Partition diversity into alpha, beta, and gamma components for the ‘varespec’ data:

import ecopy as ep
varespec = ep.load_data('varespec')
D_alpha, D_beta, D_gamma = ep.div_partition(varespec, 'shannon')
beta_dispersion(X, groups, test='anova', scores=False, center='median', n_iter=99)

Calculate beta dispersion among groups for a given distance matrix. First, the data is subject to transformation as described in PCoA. Next, eigenvalues and eigenvectors are calculated for the transformed matrix. Eigenvectors are split into two matrices, those pertaining to non-negative eigenvalues and those pertaining to negative eigenvalues. Next, centroids for the positive and negative eigenvector matrices are determined (using spatial_median if center=’median’). Z-distances are calculated as:

z_{ij} = np.sqrt(\delta^2(x_{ij} - c_i^+) - \delta^2(x_{ij}-c_i^-))
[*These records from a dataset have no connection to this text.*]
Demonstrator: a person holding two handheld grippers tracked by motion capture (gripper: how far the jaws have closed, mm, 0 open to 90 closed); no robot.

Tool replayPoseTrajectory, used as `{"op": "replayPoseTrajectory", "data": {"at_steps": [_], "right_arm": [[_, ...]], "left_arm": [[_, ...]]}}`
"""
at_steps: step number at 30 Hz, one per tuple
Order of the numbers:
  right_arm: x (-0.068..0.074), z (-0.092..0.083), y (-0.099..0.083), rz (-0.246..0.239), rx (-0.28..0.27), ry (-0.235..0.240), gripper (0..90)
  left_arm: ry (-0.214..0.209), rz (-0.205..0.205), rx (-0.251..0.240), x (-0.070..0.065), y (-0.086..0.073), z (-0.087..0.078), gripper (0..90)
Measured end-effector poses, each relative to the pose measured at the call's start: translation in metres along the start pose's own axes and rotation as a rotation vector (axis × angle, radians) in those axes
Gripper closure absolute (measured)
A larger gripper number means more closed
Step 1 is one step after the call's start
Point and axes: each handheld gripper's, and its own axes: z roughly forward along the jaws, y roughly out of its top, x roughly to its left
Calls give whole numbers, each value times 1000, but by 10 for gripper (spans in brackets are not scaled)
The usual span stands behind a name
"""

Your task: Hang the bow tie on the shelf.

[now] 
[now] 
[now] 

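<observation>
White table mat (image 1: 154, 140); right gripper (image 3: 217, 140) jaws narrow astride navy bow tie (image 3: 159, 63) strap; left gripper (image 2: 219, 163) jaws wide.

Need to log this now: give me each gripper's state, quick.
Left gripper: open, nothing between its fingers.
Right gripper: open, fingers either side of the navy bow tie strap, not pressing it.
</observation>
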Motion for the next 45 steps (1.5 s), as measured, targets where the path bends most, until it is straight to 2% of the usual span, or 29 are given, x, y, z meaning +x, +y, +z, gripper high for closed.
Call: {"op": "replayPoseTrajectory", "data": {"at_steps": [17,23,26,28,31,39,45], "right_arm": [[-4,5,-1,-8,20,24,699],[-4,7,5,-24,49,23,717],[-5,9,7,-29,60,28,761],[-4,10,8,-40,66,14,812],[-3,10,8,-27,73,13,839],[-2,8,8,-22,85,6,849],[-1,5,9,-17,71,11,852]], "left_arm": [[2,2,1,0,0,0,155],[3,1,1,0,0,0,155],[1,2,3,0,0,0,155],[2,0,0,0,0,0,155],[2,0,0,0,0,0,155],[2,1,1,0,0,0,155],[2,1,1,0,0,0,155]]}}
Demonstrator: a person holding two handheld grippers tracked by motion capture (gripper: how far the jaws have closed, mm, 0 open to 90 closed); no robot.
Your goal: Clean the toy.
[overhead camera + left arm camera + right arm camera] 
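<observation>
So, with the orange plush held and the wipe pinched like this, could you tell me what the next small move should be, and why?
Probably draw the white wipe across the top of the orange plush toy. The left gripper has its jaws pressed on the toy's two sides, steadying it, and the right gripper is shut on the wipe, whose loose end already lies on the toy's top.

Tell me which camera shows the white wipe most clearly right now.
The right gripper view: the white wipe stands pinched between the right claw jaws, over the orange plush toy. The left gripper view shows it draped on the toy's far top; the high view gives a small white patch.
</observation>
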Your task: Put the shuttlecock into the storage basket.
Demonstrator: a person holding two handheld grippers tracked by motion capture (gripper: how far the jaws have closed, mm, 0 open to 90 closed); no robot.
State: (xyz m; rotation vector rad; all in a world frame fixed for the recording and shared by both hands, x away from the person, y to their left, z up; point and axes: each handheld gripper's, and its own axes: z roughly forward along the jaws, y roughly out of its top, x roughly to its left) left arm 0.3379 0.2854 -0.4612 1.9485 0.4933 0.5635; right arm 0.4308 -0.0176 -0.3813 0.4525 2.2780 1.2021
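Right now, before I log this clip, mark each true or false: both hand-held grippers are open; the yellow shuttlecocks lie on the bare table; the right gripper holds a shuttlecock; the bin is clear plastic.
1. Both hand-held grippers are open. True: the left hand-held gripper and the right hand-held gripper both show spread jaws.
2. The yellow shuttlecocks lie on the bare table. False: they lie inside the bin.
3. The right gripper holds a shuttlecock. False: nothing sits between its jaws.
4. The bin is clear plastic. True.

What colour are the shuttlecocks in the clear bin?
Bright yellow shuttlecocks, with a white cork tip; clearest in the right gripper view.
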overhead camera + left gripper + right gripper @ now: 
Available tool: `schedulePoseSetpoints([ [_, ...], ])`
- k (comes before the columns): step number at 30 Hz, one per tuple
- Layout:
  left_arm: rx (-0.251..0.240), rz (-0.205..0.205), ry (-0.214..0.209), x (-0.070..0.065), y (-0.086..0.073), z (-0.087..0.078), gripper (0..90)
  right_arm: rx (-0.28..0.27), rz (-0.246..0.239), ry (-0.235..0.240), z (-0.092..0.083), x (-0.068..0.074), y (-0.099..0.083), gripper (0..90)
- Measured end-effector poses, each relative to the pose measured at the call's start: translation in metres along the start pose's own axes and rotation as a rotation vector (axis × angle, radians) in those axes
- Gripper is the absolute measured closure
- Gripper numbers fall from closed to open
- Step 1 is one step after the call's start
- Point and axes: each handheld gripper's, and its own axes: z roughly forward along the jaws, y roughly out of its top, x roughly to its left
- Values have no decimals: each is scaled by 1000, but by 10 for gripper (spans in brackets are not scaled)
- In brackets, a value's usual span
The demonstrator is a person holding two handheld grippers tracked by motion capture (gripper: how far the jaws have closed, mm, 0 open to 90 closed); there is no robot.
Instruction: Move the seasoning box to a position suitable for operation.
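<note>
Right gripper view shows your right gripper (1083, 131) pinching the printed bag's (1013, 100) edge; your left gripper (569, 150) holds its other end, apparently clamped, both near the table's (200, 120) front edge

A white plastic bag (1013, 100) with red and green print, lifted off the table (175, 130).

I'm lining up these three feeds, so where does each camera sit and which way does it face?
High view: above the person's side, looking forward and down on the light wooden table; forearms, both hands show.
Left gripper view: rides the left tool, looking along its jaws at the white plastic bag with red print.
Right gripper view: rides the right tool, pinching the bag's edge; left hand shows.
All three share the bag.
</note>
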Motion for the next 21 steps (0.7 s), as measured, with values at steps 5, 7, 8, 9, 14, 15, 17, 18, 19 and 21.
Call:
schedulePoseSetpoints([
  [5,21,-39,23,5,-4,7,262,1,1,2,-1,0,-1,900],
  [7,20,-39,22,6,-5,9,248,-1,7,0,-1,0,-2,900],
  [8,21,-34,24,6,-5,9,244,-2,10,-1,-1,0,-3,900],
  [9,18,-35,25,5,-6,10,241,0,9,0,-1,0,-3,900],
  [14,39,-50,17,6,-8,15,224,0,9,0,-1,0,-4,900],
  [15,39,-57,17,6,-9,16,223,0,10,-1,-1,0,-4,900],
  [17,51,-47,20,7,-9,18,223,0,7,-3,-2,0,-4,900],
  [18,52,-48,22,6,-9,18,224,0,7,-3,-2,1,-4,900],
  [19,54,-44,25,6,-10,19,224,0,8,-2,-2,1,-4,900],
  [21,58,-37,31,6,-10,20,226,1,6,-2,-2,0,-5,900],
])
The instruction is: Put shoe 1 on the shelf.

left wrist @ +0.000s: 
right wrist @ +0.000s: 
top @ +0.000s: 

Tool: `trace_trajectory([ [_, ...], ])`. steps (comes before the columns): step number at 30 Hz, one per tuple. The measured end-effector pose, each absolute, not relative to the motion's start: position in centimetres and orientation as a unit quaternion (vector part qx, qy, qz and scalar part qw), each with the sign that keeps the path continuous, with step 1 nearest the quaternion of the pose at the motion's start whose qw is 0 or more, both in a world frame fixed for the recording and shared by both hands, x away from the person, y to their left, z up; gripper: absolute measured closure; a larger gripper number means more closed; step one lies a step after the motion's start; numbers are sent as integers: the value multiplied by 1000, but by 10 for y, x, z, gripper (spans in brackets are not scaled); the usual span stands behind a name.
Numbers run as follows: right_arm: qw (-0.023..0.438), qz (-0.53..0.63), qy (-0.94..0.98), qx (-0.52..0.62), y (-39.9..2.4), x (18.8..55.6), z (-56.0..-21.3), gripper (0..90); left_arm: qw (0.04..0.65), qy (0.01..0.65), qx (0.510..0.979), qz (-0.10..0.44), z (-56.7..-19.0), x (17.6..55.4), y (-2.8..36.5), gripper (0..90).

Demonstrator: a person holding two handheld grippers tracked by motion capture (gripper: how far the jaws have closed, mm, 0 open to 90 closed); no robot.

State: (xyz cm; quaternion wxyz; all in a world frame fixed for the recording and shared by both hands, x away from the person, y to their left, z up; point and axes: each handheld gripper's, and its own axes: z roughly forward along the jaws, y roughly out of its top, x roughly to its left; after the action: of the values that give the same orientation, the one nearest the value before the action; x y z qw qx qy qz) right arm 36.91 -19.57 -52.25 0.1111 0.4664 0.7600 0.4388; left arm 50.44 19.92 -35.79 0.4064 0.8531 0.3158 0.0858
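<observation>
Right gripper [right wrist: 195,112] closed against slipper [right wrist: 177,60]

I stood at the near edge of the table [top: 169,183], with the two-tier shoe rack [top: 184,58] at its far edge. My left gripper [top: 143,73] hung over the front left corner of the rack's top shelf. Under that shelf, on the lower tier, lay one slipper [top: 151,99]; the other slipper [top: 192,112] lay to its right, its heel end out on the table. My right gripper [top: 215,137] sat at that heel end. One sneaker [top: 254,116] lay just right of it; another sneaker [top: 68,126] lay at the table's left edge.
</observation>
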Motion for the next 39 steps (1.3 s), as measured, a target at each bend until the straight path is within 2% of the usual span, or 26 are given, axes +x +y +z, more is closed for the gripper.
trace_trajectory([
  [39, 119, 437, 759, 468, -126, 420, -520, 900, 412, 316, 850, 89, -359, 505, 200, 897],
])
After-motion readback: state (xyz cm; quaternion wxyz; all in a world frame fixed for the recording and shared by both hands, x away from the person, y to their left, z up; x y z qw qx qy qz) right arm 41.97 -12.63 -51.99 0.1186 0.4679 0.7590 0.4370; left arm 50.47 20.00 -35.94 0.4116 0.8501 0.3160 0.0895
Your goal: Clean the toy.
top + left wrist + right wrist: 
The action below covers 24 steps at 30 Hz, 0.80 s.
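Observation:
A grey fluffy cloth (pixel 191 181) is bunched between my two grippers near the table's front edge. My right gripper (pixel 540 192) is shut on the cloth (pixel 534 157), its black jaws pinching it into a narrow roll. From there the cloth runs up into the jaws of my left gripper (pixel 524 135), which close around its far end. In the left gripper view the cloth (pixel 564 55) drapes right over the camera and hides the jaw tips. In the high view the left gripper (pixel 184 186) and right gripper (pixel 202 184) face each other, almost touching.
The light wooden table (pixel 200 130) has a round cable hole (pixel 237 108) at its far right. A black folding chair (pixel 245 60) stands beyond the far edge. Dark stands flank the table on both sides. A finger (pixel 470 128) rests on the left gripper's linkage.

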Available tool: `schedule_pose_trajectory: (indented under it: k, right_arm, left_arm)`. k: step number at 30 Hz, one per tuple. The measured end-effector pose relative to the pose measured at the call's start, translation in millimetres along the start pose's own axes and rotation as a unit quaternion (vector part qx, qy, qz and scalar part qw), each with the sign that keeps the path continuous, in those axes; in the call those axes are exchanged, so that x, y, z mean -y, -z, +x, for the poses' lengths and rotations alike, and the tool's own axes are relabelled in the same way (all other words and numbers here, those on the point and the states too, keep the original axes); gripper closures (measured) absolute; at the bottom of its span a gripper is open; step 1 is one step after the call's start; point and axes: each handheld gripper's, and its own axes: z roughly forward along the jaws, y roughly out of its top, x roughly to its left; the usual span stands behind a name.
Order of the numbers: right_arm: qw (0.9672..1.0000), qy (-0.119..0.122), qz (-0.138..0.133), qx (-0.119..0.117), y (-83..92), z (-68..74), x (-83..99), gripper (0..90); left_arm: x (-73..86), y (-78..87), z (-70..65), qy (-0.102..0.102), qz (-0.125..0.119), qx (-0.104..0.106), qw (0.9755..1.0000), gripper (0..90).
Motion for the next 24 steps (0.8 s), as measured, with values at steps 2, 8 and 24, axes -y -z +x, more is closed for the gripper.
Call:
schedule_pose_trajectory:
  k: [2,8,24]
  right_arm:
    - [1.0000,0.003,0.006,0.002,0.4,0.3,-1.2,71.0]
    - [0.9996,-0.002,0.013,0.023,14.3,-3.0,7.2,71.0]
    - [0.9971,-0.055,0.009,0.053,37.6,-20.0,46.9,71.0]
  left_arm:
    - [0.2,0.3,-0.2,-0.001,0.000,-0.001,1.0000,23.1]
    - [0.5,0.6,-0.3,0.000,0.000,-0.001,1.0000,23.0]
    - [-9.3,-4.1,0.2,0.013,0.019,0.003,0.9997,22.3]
where \delta^2(x_{ij}, c_i^+) is the squared euclidean distance between observation ij and the center of group i, and +/- denote the non-negative and negative eigenvector matrices.

A one-way ANOVA is conducted on the z-distances.

Parameters

X: numpy.ndarray, pandas.DataFrame
A square, symmetric distance matrix
groups: list, pandas.Series, pandas.DataFrame
A column or list containing the group identification for each observation
test: [‘anova’ | ‘permute’]
Whether significance is calculated using the ANOVA approximation or permutation of residuals.
scores: [True | False]
Whether or not the calculated z-distances should be returned for subsequent plotting
center: [‘median’ | ‘centroid’]
Which central tendency should be used for calculating z-distances.
n_iter: integer
Number of iterations for the permutation test

Example

Conduct beta dispersion test on the ‘varespec’ dataset from R:

varespec = ep.load_data('varespec')
dist = ep.distance(varespec, method='bray')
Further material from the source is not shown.